National Science Day
annually on February 28th (since 1987)
In 1986, India's National Council for Science and Technology Communication (NCSTC) asked the Government of India to designate February 28th as National Science Day. First held in 1987, National Science Day marks the discovery of the Raman effect, also known as Raman scattering, which is a scattering of photons or a "change in the wavelength of light that occurs when a light beam is deflected by molecules." Sir Chandrasekhara Venkata (C.V.) Raman, an Indian physicist who worked with light scattering, discovered the effect on February 28, 1928. Raman was awarded the Nobel Prize in Physics in 1930 for this work.
National Science Day aims to inform people of the importance of science in their daily lives. It is celebrated all over India, including in schools at all grade levels, and at other academic, research, scientific, medical, and technical institutions. It is marked with public speeches, lectures, science films, science exhibitions, television and radio events, debates, quiz competitions, and more.
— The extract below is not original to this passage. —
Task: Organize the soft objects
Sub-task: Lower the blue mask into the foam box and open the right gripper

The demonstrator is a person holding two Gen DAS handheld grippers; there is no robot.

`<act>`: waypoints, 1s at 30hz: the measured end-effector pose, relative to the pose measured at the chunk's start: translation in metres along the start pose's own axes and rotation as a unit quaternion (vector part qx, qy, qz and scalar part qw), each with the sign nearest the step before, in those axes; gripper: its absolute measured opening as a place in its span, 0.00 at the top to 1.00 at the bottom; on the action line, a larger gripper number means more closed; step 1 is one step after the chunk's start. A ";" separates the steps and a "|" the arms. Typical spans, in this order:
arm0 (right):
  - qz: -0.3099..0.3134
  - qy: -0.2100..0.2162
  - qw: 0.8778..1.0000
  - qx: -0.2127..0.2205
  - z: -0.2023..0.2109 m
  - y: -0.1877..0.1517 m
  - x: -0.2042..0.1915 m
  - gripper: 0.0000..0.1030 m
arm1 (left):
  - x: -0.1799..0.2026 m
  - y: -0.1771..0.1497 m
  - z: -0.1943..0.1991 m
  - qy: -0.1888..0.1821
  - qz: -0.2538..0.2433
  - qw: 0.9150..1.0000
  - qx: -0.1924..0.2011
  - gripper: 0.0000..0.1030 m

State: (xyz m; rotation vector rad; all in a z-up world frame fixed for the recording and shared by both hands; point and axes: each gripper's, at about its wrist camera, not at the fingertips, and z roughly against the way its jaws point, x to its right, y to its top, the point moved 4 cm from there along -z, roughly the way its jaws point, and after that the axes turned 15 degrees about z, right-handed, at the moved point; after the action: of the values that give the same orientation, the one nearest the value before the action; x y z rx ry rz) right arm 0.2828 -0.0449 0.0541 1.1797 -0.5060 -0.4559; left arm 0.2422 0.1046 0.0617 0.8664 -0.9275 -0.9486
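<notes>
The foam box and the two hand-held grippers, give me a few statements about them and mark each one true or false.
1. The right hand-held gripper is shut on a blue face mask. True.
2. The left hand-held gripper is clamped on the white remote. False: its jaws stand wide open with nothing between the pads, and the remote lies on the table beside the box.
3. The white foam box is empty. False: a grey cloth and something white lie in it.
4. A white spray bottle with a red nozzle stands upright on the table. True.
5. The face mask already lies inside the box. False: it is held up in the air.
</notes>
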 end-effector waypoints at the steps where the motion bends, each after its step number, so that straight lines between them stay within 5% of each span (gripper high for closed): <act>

The National Science Popularization Awards, a part of the day, recognize "outstanding efforts in the area of science and communication." Each year there is a different theme for the day.
How to Observe National Science Day
A few ways you could mark the day include:
- Learn more about the Raman effect by reading about it online or in a book.
- Read a book about C.V. Raman.
- Watch a documentary about C.V. Raman.
- Attend a National Science Day event. See if any are taking place near you, or attend one in India.
- Explore another scientific topic or learn about another scientist.